Stored dataset items
···

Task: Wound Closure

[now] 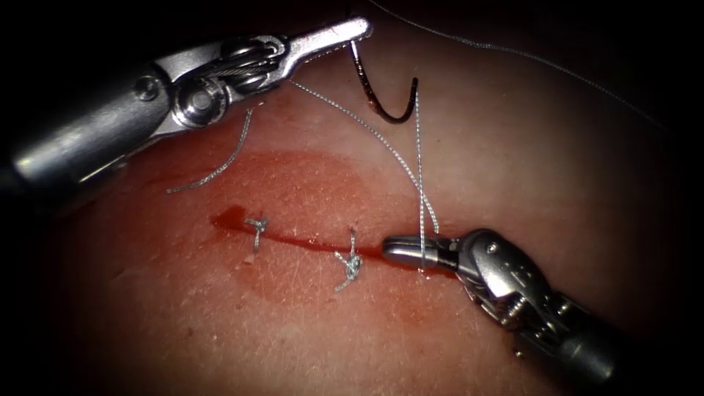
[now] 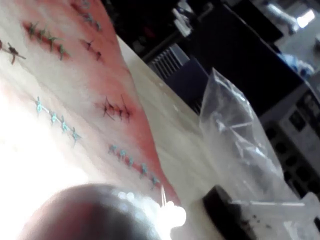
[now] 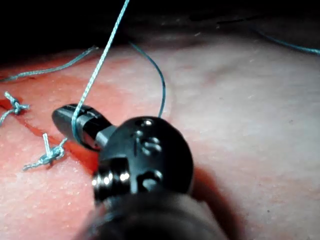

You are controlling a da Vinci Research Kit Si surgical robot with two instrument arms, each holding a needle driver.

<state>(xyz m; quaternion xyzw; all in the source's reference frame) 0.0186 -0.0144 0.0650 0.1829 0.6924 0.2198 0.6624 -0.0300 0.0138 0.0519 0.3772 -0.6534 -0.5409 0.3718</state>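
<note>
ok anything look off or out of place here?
Nothing stands out. The left tool holds the needle near its tail, clear above the tissue. Thread loops around the right tool, lying over the cut beside two tied knots. Red fluid lines the cut.

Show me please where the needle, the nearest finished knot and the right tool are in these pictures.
needle (image 1: 381,108), endoscope view, on the bottom of its curve, clear of the tissue.
knot (image 1: 351,267), endoscope view, on the knotted thread at the cut.
right tool (image 1: 412,250), endoscope view, on its shut jaws, thread looped around them.
</note>
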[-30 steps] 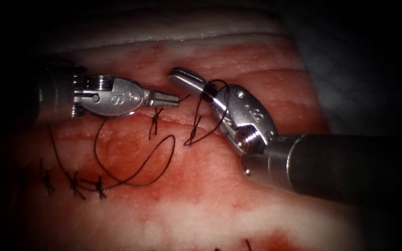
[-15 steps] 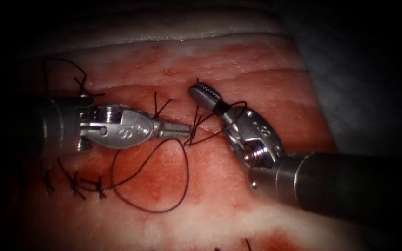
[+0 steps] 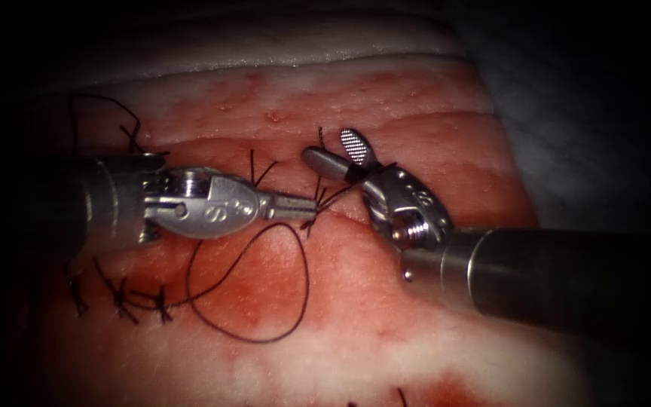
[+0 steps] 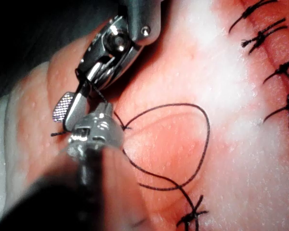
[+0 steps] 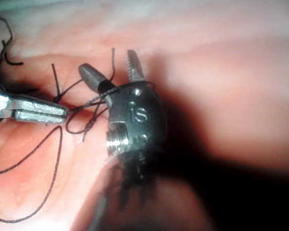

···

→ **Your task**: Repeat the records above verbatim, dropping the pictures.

→ **Output**:
Task: Wound Closure

[now] 
[now] 
[now] 

You are controlling a da Vinci Research Kit Si surgical robot with two instrument arms, each holding a needle driver.

<state>(xyz m; quaternion xyzw; all in the source's reference frame) 0.0186 -0.0144 0.0650 0.1829 0.6924 0.2198 0.6624 -0.0300 0.0138 0.0519 0.3772 -0.6534 -0.5409 0.3718</state>
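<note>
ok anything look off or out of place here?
Nothing stands out. The left tool holds the needle near its tail, clear above the tissue. Thread loops around the right tool, lying over the cut beside two tied knots. Red fluid lines the cut.

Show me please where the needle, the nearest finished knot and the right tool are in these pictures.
needle (image 1: 381,108), endoscope view, on the bottom of its curve, clear of the tissue.
knot (image 1: 351,267), endoscope view, on the knotted thread at the cut.
right tool (image 1: 412,250), endoscope view, on its shut jaws, thread looped around them.
</note>
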[-30 steps] 
[-15 steps] 
[+0 steps] 
[+0 steps] 
[+0 steps] 

The work on this exercise has been completed.